Electric Mobility The central government has just taken another small step to clear the way towards electric mobility. After several months of waiting, Teresa Ribera’s Ministry of Ecological Transition has published this order with the information that the operators of the charging points must be sent to make a reliable map. However, the automotive sector asks for much more, with proposals to follow in the footsteps of other countries with successful experiences in electrification.
The new order from Teresa Ribera’s ministry establishes that operators of public access plugs in which electric vehicles can recharge batteries must start sending the necessary information by May 16. However, the most sensitive information, which shows whether a point is busy or available in real time, will be delayed as it will have to wait for the app to go live and for a period of three months from that moment.
Spanish Map Requirements
But the government has distanced itself from other countries that the region sets as an example, notably neighboring Portugal. In Spain, only charging points with a power equal to or greater than 43 kW will have an obligation to provide information in real time. On the other hand, if we take a look at the Portuguese public app Mobi.e it is possible to see the position of even the tiniest 3.7 kW point at all times.

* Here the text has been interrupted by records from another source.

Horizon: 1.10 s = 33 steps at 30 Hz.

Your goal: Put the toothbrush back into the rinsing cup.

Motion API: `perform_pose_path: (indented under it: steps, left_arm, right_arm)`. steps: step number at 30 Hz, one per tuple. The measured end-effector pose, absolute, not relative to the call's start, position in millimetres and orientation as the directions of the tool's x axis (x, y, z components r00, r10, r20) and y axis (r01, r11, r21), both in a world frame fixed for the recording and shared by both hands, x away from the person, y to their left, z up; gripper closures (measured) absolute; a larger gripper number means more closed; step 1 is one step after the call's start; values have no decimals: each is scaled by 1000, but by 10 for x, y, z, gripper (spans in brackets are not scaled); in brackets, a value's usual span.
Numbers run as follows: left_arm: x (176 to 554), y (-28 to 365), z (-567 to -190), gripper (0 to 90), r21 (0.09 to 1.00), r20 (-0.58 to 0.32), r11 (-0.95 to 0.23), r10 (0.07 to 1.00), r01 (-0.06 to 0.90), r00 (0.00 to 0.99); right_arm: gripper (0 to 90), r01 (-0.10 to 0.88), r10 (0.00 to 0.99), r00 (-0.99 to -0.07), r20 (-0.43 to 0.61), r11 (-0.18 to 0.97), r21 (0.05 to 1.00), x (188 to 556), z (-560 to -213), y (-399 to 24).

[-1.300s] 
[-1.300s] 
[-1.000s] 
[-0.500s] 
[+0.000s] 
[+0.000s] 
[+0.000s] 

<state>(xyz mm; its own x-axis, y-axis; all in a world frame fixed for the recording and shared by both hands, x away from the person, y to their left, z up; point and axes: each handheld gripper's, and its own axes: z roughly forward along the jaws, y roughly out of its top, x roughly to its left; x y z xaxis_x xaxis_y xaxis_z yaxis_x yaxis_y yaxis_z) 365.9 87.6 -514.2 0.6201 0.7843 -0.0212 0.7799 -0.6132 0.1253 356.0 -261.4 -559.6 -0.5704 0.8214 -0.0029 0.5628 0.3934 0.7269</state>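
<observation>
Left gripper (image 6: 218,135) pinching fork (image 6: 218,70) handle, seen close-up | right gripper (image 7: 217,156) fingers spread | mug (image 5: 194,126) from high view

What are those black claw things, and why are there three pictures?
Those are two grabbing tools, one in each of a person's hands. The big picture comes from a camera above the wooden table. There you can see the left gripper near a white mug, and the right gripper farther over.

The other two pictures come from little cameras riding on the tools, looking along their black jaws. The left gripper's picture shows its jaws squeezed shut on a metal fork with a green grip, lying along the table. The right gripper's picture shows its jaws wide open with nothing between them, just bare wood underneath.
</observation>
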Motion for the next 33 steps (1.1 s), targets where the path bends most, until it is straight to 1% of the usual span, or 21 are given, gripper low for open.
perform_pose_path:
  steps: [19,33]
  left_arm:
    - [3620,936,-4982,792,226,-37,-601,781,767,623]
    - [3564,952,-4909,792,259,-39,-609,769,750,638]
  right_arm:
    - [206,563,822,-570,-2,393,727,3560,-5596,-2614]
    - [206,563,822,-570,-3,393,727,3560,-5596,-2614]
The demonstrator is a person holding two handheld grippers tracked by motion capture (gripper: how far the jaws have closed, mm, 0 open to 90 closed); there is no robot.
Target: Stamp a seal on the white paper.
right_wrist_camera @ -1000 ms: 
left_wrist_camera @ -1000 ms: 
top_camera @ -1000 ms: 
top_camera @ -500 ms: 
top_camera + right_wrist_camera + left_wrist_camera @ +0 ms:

The mapping of charging infrastructure in real time is one of the sector’s aspirations as a basis for strengthening user confidence in new electric vehicles. “No one knows exactly how many charging points there are in Spain,” warned José López-Tafall, general director of Anfac, at a table held at the Barcelona automobile show.
But much more remains to be done, as indicated by sector representatives during the progress presentation of Coche Global’s Barometer Auto Mobility Trends 2023. In that forum, the reasons for Spain’s failure in electric mobility were clearly identified, which have several interrelated causes.
In addition to having an actual map, the processing of recharging points has to go through the processes of administration and electricity distributors which can take up to two years. The average is about 15 months, according to Ivan Tallon, Wallbox’s director in Spain, who points out that in other European countries it takes about two months.
To deal with this problem, López-Tafal explained that Anfac has proposed to the government to create “a state charging and electric mobility center following the model of Portugal and Germany, a one-stop shop to facilitate processes ”
The president of the Federation of Catalan Dealers Feqvam, Jaime Rura, went further and proposed to launch an “Express License” to solve electric vehicle charging point licenses in just 15 days. A term far from reality that worries companies and institutions promoting charging networks.